With the new Showerloop design, Selvarajan has managed to reduce the cost of the required materials by half. The new prototype is elegant and transparent. Having seen it run in the middle of a field at POC21, using nothing but a bucketful of rainwater and electrical power from SunZilla, I’m a believer.
Open Energy Monitor
If SunZilla generates energy and Showerloop saves it, Open Energy Monitor is the piece that ties them both together. The project’s creators, Glyn Hudson and Trystan Lea, were inspired by an interest in sustainable energy, and by a desire to better relate to their own personal energy use at home. The old adage “What gets measured, gets managed” is decidedly true when it comes to energy. Without a window into how much energy we generate and use, we’ll be hard pressed to develop sustainable energy systems.
The emonPi and the Open Energy Monitor CMS. Photo courtesy of Open Energy Monitor.

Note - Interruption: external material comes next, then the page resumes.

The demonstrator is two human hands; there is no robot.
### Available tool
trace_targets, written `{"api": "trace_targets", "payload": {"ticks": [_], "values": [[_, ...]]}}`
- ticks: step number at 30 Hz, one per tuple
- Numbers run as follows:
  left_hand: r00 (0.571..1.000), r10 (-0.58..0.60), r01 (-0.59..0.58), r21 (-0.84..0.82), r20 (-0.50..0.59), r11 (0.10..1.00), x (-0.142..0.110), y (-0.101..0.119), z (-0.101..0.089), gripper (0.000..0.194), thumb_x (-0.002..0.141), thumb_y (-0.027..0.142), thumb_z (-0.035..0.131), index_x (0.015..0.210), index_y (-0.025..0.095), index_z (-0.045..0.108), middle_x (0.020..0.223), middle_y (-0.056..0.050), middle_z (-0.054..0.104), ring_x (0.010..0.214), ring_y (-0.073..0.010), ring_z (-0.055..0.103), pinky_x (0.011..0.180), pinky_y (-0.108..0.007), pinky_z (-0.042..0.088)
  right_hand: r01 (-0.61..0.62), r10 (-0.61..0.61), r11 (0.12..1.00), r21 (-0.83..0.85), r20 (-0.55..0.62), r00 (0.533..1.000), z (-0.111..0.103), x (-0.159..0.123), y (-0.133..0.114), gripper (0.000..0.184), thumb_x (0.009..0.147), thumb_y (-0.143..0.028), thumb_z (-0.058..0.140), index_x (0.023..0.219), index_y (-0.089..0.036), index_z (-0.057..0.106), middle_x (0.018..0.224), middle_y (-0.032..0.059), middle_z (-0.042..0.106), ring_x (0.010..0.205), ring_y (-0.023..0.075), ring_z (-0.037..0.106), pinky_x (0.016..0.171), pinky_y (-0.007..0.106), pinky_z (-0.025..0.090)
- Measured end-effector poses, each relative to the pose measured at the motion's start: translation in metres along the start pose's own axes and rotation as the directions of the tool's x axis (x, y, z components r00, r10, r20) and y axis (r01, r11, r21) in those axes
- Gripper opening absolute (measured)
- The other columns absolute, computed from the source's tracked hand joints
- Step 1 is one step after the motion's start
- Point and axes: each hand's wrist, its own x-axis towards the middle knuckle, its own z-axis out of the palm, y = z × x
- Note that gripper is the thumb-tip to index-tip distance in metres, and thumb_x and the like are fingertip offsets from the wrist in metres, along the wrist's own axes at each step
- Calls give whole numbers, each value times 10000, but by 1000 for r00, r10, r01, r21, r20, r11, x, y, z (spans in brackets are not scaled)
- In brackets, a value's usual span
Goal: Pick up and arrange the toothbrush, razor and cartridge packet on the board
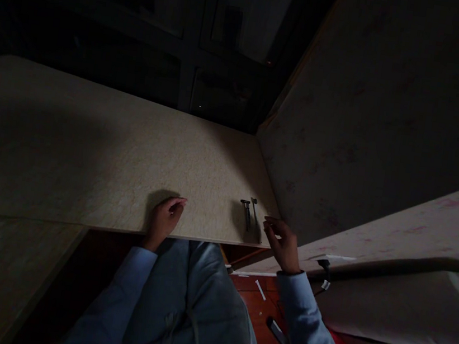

The Welsh team’s latest creation, the emonPi, is an open source solution that does just that. It is a Raspberry Pi and Arduino-based, web-connected energy monitoring unit that can integrate flexibly into any number of small-scale energy systems. It posts data to an online system that provides a graphic representation of a home’s energy generation and use over time. Users can track the performance of their home’s energy systems and quickly visualize how much of a given day’s energy was, for example, supplied by their solar panels, and how much came from the grid.
“At the moment most of us don’t have a good understanding of our energy use,” says Lea, “it’s like a black box for many people. I see Open Energy Monitor as a small component of a larger zero-carbon energy system, providing a smart energy layer so we can see what’s going on. It makes sense within a larger process of learning about where energy comes from, how it gets used, and how to increase our use of renewables.”
Trystan Lea of Open Energy Monitor collaborates with another project in the POC21 electronics lab. Photo by Bilal Ghalib.
Lea is currently developing software to help homeowners make smart choices when choosing their energy sources, retrofitting their dwellings, using energy, and developing community energy projects. With the creation of such easy-to-use tools, Open Energy Monitor’s potential to inform and empower a broad population grows.
It’s up to us to take our energy into our own hands, and we have every reason to do so. Rising energy costs and climate change are forcing the issue. For these energy projects to have maximum positive impact, they need massive uptake. To those of us with technical skills, these solutions are readily accessible, and free step-by-step guides on how to build them will soon be available on the Instructables website. For those of who need a little help, kits and readymade units are (or should soon be) available from the project teams.